In the material below, the lines containing the word "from" are required; copy each of them.

Provided data section start

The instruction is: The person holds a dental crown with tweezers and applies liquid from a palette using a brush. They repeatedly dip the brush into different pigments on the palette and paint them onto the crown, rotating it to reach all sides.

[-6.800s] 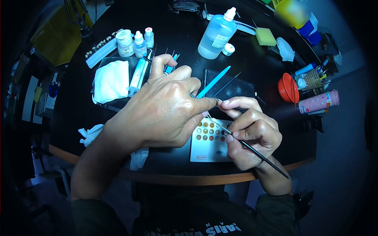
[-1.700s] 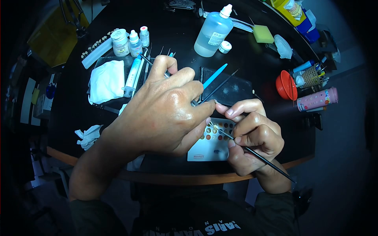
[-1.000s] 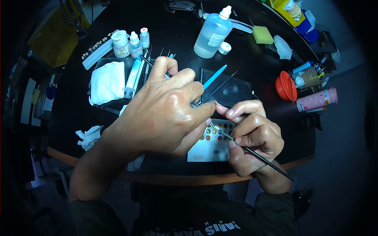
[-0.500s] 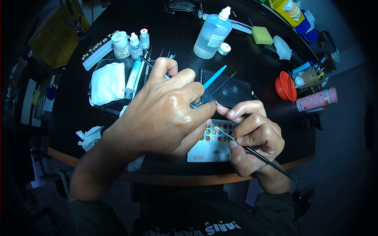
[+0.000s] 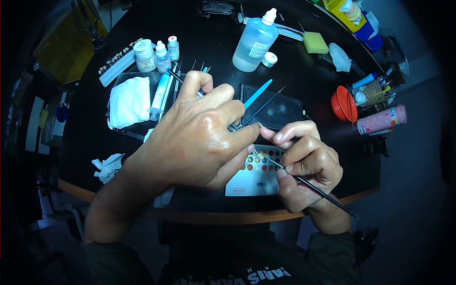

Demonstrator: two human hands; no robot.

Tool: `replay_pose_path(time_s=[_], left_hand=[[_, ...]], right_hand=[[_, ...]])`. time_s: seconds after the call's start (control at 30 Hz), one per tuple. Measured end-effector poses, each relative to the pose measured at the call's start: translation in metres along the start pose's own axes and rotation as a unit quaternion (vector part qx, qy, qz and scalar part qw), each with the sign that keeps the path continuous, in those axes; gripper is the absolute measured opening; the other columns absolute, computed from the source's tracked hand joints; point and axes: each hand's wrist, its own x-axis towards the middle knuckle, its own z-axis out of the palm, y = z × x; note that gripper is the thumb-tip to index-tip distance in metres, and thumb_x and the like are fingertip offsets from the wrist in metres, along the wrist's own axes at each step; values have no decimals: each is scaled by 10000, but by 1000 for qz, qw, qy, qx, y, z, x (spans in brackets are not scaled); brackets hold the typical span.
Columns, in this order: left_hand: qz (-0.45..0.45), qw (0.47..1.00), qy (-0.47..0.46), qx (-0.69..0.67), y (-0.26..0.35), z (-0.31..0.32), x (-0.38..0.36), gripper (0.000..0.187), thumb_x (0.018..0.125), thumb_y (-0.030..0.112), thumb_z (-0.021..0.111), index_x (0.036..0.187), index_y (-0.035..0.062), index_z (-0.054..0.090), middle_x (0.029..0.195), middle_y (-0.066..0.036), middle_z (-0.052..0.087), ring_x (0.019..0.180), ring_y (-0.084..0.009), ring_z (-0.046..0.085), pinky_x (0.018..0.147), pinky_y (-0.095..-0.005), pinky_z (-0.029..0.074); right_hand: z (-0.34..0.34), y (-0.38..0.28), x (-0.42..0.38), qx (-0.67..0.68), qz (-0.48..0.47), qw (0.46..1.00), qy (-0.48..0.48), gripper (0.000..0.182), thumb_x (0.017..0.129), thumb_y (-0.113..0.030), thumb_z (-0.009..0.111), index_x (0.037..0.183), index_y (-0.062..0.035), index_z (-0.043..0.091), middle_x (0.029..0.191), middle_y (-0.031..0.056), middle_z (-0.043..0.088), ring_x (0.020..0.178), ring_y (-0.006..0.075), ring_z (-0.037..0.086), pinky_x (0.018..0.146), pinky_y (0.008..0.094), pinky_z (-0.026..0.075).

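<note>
My left hand [image 5: 204, 133] is closed around a slim metal instrument [image 5: 256, 152] whose thin tips look like tweezers; most of it is hidden by my fingers. At the tips sits a small, pale tooth-shaped piece [image 5: 261, 156]. In a pinch, my right hand [image 5: 311, 166] holds a fine brush with a black handle [image 5: 327, 197], its tip at the pale piece. The fingertips of both hands meet above a white palette card [image 5: 247, 189] with rows of coloured round spots.
Behind my hands lie a dark slab [image 5: 285, 107] and a blue-handled tool [image 5: 259, 92]. A large liquid bottle [image 5: 254, 45] stands at the back. Small jars [image 5: 144, 56] and a folded white cloth [image 5: 129, 102] are on the left. To the right are a red bowl [image 5: 343, 104] and a pink bottle [image 5: 382, 119].
</note>
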Motion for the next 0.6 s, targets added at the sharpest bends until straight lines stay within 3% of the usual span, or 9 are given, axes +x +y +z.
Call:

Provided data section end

Answer for the task —
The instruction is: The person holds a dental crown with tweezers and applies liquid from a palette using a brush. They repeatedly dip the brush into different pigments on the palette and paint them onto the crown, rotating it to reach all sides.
Tool: `replay_pose_path(time_s=[_], left_hand=[[_, ...]], right_hand=[[_, ...]])`. time_s: seconds after the call's start (control at 30 Hz), one per tuple. Measured end-effector poses, each relative to the pose measured at the call's start: translation in metres along the start pose's own axes and rotation as a unit quaternion (vector part qx, qy, qz and scalar part qw), each with the sign that keeps the path continuous, in those axes; gripper is the absolute measured opening; the other columns absolute, computed from the source's tracked hand joints; point and axes: each hand's wrist, its own x-axis towards the middle knuckle, its own z-axis out of the palm, y = z × x; note that gripper is the thumb-tip to index-tip distance in metres, and thumb_x and the like are fingertip offsets from the wrist in metres, along the wrist's own axes at each step; values have no decimals: each is scaled by 10000, but by 1000 for qz, qw, qy, qx, y, z, x (spans in brackets are not scaled); brackets hold the typical span.

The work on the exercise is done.